▶ [DESCRIPTION OF THE TASK] Copy word for word the lines in the records below, starting at the line with "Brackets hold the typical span" and ending at the line with "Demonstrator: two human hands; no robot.". Skip the pictures.

Entries taken from a collection
--
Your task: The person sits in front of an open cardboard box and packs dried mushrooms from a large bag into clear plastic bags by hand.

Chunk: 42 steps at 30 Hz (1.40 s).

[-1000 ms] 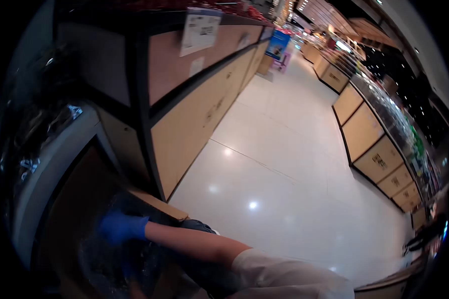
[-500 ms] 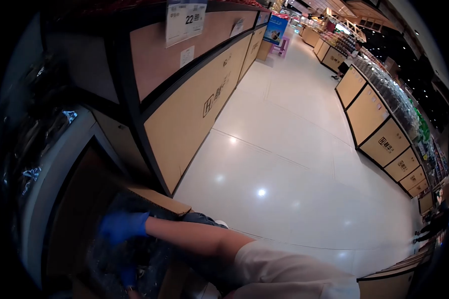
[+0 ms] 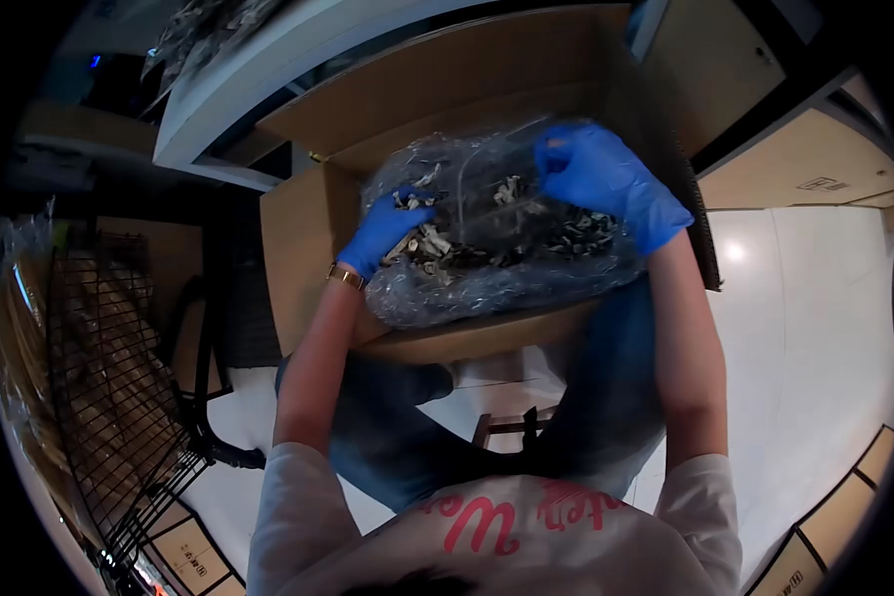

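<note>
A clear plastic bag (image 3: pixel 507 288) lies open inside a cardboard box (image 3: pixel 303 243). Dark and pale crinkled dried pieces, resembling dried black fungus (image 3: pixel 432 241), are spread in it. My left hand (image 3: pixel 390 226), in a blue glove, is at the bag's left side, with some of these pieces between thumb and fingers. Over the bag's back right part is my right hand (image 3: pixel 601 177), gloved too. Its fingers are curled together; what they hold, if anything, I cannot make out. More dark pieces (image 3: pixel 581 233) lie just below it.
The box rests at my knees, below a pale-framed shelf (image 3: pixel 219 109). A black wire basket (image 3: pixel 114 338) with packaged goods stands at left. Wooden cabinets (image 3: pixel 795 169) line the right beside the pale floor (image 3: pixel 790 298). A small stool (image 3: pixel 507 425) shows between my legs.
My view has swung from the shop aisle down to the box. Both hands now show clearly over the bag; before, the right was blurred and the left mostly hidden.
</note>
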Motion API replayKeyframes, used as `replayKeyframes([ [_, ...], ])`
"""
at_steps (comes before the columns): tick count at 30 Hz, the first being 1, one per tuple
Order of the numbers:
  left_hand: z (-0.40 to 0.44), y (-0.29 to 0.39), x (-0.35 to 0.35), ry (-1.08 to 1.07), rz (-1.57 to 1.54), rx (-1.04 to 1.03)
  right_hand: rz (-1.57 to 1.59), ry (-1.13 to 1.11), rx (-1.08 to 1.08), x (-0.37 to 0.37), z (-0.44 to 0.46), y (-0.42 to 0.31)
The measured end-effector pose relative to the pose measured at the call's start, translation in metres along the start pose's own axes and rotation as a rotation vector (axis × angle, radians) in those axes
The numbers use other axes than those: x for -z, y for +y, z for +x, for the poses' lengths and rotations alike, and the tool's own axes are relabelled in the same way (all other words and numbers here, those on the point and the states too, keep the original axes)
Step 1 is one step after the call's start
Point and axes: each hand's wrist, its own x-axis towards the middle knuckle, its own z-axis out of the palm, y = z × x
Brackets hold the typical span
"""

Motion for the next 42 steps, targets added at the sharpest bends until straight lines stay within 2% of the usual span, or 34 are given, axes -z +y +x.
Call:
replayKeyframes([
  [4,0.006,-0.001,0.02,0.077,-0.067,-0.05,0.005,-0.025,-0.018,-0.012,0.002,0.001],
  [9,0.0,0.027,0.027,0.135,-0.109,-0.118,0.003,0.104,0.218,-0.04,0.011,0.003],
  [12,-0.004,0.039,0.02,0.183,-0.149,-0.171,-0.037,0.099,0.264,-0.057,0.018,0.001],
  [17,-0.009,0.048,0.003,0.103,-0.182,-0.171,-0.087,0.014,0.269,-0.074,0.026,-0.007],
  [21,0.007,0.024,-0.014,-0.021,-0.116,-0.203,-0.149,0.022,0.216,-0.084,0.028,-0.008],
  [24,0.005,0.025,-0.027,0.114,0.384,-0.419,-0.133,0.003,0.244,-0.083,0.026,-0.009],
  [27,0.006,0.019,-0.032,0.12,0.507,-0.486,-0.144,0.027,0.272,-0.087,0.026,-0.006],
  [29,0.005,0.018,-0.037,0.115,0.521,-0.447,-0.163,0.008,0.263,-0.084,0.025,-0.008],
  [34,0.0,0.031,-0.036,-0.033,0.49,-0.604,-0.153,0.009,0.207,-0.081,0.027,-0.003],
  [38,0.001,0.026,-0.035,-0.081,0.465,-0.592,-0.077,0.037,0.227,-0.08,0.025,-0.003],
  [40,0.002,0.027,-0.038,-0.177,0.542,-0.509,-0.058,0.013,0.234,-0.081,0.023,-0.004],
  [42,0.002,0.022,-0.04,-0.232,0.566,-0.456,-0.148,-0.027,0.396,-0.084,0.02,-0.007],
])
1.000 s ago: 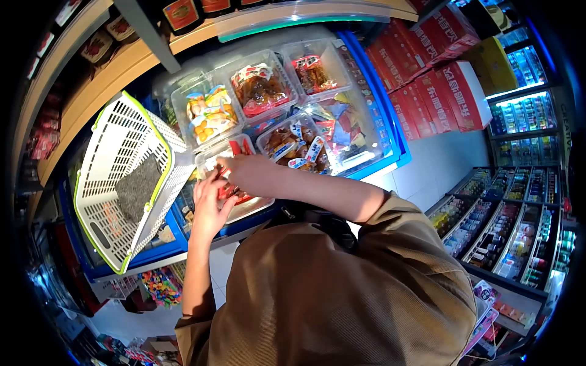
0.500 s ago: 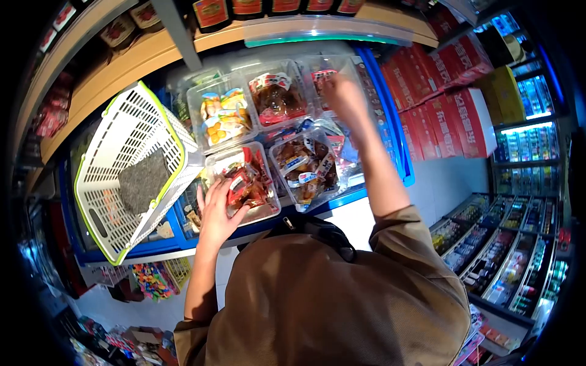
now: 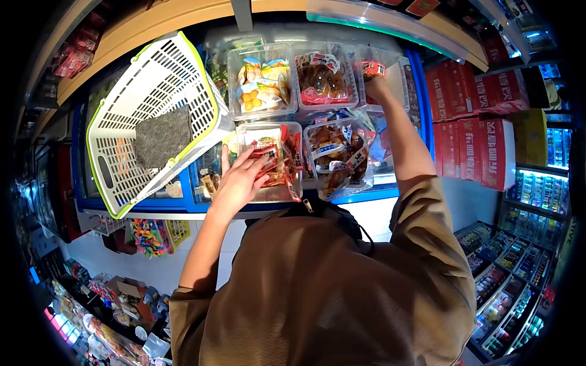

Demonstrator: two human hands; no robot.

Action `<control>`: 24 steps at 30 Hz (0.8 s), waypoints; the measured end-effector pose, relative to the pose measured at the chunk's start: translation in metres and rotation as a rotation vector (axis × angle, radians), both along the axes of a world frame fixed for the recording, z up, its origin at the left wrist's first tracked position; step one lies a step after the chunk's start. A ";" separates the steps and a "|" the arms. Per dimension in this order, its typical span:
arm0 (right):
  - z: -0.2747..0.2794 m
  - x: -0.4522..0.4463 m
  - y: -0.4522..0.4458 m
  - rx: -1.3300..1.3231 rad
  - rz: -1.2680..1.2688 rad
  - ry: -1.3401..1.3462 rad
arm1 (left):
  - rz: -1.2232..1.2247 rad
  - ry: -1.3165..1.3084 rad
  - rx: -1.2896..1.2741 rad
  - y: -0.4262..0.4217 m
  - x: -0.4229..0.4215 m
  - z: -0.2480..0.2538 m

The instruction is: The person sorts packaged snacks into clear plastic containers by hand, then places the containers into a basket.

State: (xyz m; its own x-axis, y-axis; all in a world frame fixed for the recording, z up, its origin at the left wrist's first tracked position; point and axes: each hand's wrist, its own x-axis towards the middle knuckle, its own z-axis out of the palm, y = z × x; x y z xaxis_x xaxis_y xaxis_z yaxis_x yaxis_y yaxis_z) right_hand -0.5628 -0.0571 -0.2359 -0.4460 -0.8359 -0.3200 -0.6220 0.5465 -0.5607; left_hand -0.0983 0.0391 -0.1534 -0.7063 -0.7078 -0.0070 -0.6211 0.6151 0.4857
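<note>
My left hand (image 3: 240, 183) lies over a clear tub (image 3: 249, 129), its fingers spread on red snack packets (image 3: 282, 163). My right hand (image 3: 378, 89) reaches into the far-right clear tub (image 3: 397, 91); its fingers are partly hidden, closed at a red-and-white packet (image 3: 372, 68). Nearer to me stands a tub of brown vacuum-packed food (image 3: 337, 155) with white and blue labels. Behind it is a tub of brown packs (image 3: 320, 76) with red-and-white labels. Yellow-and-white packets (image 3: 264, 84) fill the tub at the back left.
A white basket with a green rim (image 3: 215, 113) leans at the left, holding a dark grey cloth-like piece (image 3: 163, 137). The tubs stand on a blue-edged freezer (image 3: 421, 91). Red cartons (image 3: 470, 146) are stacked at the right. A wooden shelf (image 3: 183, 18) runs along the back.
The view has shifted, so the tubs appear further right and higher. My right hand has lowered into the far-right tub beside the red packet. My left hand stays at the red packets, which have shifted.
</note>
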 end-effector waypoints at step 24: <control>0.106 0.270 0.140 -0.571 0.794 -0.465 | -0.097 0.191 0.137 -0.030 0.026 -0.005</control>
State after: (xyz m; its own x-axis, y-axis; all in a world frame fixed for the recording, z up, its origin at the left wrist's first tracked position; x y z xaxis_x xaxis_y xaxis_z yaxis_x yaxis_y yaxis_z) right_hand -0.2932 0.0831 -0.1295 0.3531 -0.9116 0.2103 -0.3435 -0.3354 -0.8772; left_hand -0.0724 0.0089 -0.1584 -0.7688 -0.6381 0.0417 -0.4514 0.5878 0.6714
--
▶ [ANSWER BOX]
Brackets hold the typical span
"""

Motion for the next 42 steps, targets added at the sharpest bends until straight lines stay within 2% of the usual span, or 34 are given, axes -z +y +x.
Call:
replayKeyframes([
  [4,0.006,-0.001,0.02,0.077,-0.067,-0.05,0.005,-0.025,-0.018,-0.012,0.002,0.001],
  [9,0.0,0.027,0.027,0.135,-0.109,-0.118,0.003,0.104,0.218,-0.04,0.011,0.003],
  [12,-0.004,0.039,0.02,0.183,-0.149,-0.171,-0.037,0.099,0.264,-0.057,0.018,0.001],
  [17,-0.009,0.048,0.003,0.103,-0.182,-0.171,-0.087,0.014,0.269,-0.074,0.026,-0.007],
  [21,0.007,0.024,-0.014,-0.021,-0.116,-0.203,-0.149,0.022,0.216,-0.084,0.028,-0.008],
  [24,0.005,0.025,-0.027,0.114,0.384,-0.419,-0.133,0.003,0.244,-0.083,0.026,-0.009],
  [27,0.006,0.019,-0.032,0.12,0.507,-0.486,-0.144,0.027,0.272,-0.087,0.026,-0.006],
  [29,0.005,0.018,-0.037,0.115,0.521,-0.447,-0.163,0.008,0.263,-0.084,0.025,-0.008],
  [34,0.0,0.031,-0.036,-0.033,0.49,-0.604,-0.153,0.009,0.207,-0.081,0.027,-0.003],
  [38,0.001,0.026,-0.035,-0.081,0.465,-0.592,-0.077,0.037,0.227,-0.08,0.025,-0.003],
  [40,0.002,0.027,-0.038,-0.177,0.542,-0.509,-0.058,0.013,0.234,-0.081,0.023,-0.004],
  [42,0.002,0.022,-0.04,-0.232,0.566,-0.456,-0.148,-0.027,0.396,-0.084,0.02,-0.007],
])
1.000 s ago: 
0.500 s ago: 
now: 

Demonstrator: two human hands; no robot.

This exercise requires no additional answer.